Saturday, 9 October 2021

Autumn in Cookham

Well, no Radford's Flame Shoulder here. However, last night's garden trap did bring in some new for year autumn moths - Feathered Thorn, Green-brindled Crescent, Beaded Chestnut, Blair's Shoulder-knot, Merveille du Jour, and Brindled Green. In addition, there was also a single Large Ranunculus, which was last recorded in my garden back in 2016.
Steve Trigg, Cookham

A bonus moth!

In my weekly summary yesterday I listed the species still expected in the garden this year and mentioned that anything else would be a bonus.  Well, one of those bonus moths turned up last night!  This Radford's Flame Shoulder Ochropleura leucogaster (a first for VC24) was amongst just over 100 moths attracted to the actinic light, of which the only other migrant was a single Nomophila noctuella (Rush Veneer). 
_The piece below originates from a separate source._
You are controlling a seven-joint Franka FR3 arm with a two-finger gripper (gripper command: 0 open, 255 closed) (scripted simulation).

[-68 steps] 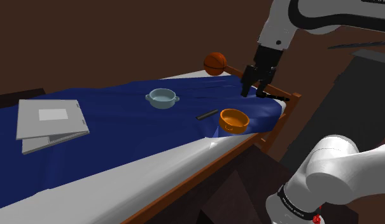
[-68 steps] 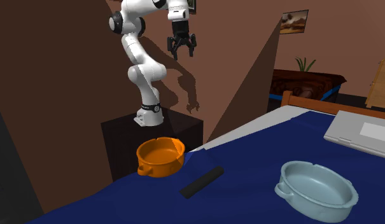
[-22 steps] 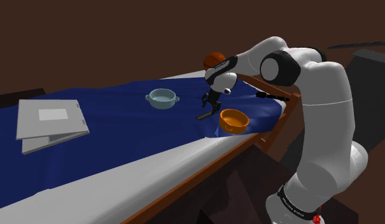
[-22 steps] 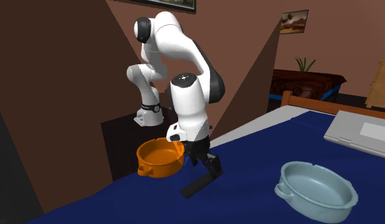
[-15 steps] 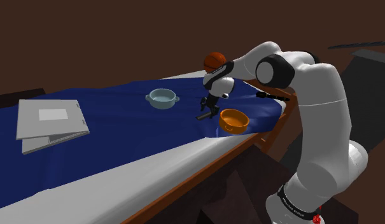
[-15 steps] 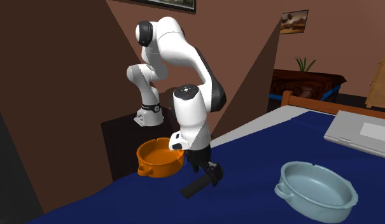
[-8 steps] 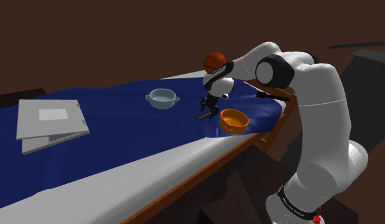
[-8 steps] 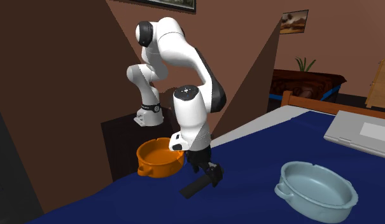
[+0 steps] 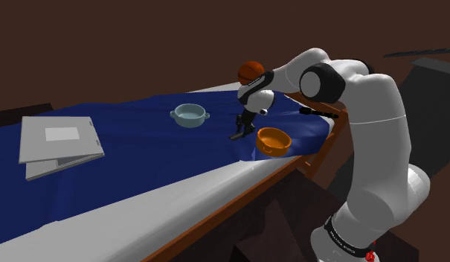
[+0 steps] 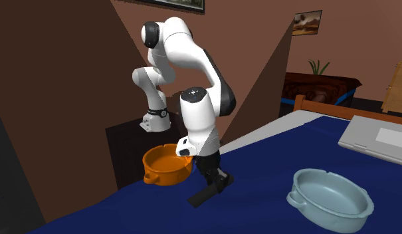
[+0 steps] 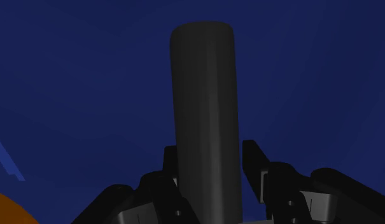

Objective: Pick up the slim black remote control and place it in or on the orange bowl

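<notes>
The slim black remote control [image 11: 205,108], a plain matte bar with a rounded end, lies on the blue bedcover [image 11: 70,76] just beside the orange bowl [image 10: 167,163], pinched near one end by the black gripper [image 11: 212,158].

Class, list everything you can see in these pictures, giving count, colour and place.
bedspread: 1, dark blue, spread beneath the things
remote control: 1, black, on the bedspread beside the orange bowl
orange bowl: 1, orange, near the bedspread's corner
pale bowl: 1, blue-grey, farther along the bedspread
ball: 1, orange-brown, at the bedspread's far edge
flat books: 2, grey, stacked on the bedspread
framed picture: 1, brownish, on the wall
arm: 1, white, bent over the bedspread
gripper: 1, black, at the remote control
</notes>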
Radford's Flame Shoulder, Westcott 8th October

While records of Radford's Flame Shoulder always seem to occur in the autumn migrant season, the second brood of Flame Shoulder Ochropleura plecta is usually over by the end of September but it can sometimes be found later than that.  I've added a comparison shot below of a particularly late-flying example which may help to highlight some of the differences, in particular the wing length (those on Radford's are longer), the size and shape of the oval and kidney mark (both notably smaller on Radford's) and to my mind the scruffier appearance (Radford's generally shows cleaner lines).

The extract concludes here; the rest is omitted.